▸ Aim of the exercise
Using the data below, output a verbatim copy of the lines between the one holding "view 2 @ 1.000" and the one holding "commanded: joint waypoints", inclusive, without any pictures.

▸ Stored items
----------
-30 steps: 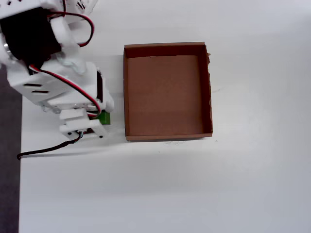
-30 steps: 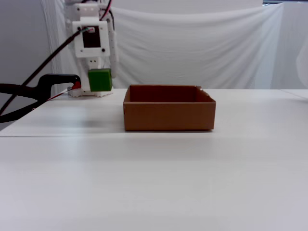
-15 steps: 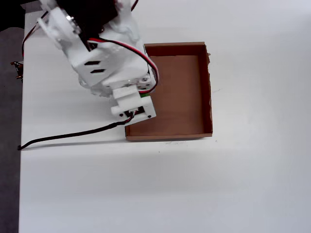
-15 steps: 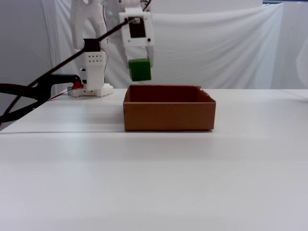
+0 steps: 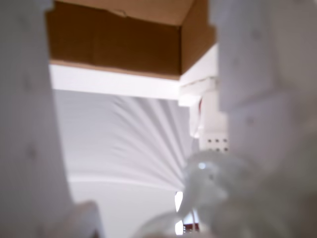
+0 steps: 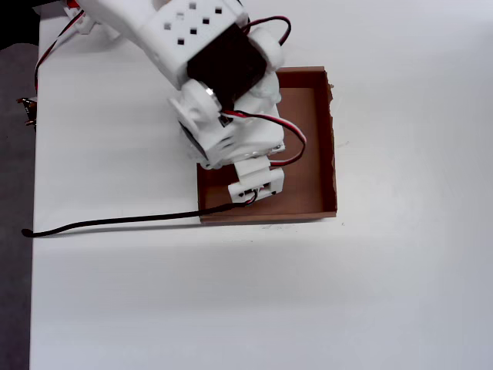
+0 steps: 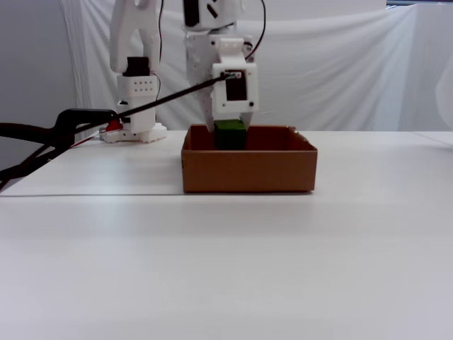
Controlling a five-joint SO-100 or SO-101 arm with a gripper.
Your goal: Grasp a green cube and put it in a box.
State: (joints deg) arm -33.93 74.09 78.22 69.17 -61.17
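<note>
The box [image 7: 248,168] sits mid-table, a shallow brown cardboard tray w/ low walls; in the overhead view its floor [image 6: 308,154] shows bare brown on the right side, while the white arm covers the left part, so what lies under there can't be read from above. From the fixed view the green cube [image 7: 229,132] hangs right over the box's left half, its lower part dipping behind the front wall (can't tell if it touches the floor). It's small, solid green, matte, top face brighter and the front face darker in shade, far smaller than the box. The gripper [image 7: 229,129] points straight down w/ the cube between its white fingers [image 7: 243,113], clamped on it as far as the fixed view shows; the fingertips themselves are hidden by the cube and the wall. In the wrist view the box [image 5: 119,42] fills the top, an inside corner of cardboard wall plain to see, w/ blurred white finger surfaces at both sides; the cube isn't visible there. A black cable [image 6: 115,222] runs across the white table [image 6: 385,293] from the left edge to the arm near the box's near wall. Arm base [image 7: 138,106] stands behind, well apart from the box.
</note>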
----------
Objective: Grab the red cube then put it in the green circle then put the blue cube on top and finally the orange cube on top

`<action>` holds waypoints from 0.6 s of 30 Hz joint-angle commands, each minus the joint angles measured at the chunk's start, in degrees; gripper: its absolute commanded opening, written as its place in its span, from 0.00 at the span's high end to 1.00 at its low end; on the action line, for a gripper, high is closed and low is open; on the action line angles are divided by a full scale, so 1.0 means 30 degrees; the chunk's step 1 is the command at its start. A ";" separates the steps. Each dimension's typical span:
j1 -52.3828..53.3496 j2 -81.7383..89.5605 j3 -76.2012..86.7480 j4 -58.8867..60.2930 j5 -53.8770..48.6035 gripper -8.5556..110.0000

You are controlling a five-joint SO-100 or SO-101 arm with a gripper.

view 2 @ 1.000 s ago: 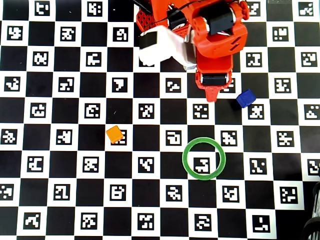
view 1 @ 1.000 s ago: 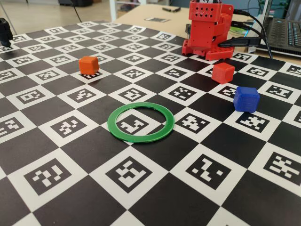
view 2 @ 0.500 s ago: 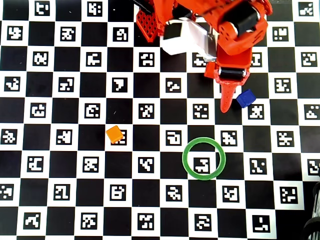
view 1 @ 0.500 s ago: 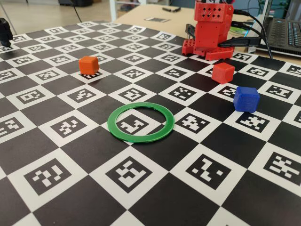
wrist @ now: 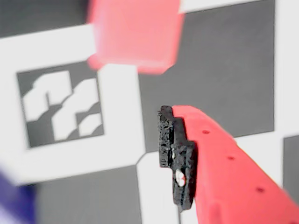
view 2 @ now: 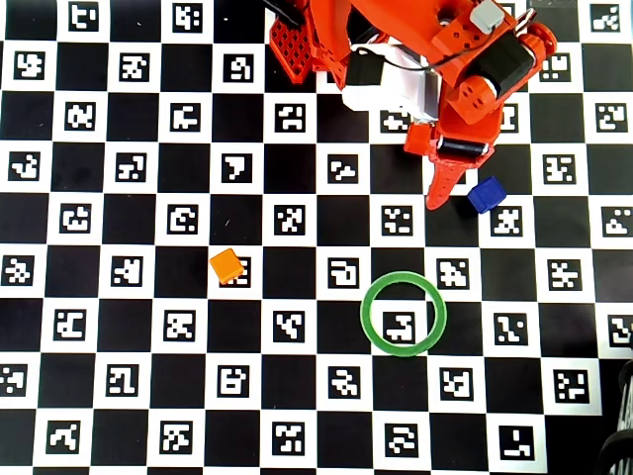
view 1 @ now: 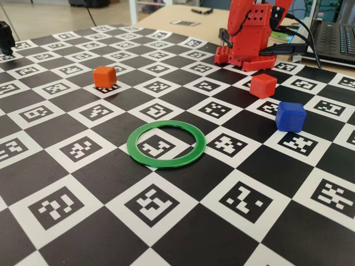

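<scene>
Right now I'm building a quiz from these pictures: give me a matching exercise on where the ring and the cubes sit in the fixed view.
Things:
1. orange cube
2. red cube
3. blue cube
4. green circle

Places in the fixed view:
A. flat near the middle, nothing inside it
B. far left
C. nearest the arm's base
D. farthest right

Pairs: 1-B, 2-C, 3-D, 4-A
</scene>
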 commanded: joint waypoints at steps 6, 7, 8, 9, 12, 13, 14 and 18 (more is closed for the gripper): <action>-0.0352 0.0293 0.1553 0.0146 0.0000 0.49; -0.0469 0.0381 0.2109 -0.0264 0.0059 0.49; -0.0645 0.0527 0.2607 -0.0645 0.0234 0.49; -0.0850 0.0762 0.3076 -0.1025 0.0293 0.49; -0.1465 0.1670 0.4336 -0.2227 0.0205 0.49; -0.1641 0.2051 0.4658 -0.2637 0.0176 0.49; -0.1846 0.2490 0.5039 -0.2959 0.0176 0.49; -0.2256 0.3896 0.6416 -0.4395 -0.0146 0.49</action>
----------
▸ Solution for this task
view 2 @ 1.000 s ago: 
view 1 @ 1.000 s ago: 
view 2 @ 0.500 s ago: 
view 1 @ 0.500 s ago: 
wrist @ now: 
view 2 @ now: 
view 1 @ now: 

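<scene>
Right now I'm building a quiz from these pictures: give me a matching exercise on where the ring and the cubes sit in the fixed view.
Things:
1. orange cube
2. red cube
3. blue cube
4. green circle

Places in the fixed view:
A. flat near the middle, nothing inside it
B. far left
C. nearest the arm's base
D. farthest right

Pairs: 1-B, 2-C, 3-D, 4-A
</scene>
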 commanded: joint waypoints at steps 6, 7, 8, 9, 12, 13, 14 and 18 (more is closed for the gripper): <action>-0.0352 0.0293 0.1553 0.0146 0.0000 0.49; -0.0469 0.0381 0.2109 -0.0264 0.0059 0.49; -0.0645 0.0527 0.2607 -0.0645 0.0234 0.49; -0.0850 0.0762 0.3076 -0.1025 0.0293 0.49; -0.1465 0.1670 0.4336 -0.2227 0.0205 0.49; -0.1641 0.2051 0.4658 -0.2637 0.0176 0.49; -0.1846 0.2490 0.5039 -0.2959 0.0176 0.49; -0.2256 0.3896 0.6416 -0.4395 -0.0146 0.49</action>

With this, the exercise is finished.